Merged platforms:
bargain or breaking point?
August 2002
Cover Story
Anne Paxton
Bolstered by the consolidation wave, laboratories with some of the country’s
largest health care systems continue to aggressively standardize more platforms—not
only capitalizing on industry competition to get the best price, but also sometimes
finding new ways to share the risk of these large instrument acquisitions with
the vendor.
Could these tactics backfire?
Some industry analysts warn that laboratories are relying too
heavily on "vendor squeeze," as they put it, to improve their lab
operating costs. "If laboratorians drive prices and margins down
below the levels of other areas of technical medicine, innovation
will dry up," says business consultant Robert Bauer, president of
CaseBauer in Irving, Tex.
While laboratories are making short-term gains, Bauer believes
that lower margins will drive more diagnostics industry consolidation
and starve research and development. "It’s pretty clear that prices
can’t continue to go down and innovation to go up. And laboratorians
aren’t really comprehending that by the time they feel the effects,
it won’t be a reversible situation."
For their part, however, laboratory directors with large systems
can point to millions of dollars in savings on laboratory costs
as a result of consolidation. In negotiating contracts with instrument
vendors, size remains a powerful weapon for laboratories to bring
to the table.
North Shore Long Island Jewish Health Care System is a notable
example. With $3.5 billion in overall revenue per year, it is one
of the five biggest nonprofit hospital systems in the country—and
one of the few not losing money.
"It’s one system that actually makes a profit, and every vendor
wants in," says Thomas M. Sodeman, MD, chairman of laboratory medicine
for North Shore LIJ, located in Lake Success, NY. "When you have
32 blood gas machines scattered across the system and two or three
vendors in that market, that gives you a lot of buying power. It
becomes pretty competitive to acquire this contract."

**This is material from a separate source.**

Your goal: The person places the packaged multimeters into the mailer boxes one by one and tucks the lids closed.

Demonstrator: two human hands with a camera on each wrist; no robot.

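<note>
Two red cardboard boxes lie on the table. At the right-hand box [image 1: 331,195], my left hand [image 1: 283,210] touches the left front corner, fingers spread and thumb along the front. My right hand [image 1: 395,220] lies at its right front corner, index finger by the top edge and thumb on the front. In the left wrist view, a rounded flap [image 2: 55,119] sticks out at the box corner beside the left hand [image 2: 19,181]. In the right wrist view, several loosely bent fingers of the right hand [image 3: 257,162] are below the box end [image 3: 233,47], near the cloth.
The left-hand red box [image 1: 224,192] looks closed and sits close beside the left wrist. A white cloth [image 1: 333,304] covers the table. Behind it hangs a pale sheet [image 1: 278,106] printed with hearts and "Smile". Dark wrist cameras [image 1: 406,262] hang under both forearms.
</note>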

Because of the range of its laboratory services—which include
supporting acute-care hospitals, serving as a reference facility,
performing nursing home and physician office testing, and conducting
clinical trial laboratory testing—North Shore requires a wide
range of instruments.
"Ninety-eight percent of the laboratory work ordered here gets
done in the system," Dr. Sodeman says. "When you get into the immunoassay
equipment, we have at least one of almost every product out there,
and the reason is the menus are all different and in order to get
the full depth of menu you end up having to get all these different
analyzers."
Negotiating clout isn’t the only advantage of North Shore’s size,
Dr. Sodeman notes. Since there are 18 hospitals in the North Shore
LIJ network, "we also have the ability to experiment and we can
bring in different instruments at different sites, with the idea
of taking a look at them for a period of time, maybe two or three
years, and getting a good feel for whether we want to sustain a
relationship and sign a contract for three years." For example,
the system recently placed two Olympus 2700s on a trial basis in
an 850-bed tertiary and pediatric hospital.
It makes good sense to have standardized equipment across an entire
system, because you can cut a better deal, quality control is more
consistent, and there’s no problem with lack of correlation, Dr.
Sodeman points out. But he cautions that there are disadvantages
too. "The last system I was in we had all one company’s equipment
everywhere, and when we had a chemistry problem, we were up a creek."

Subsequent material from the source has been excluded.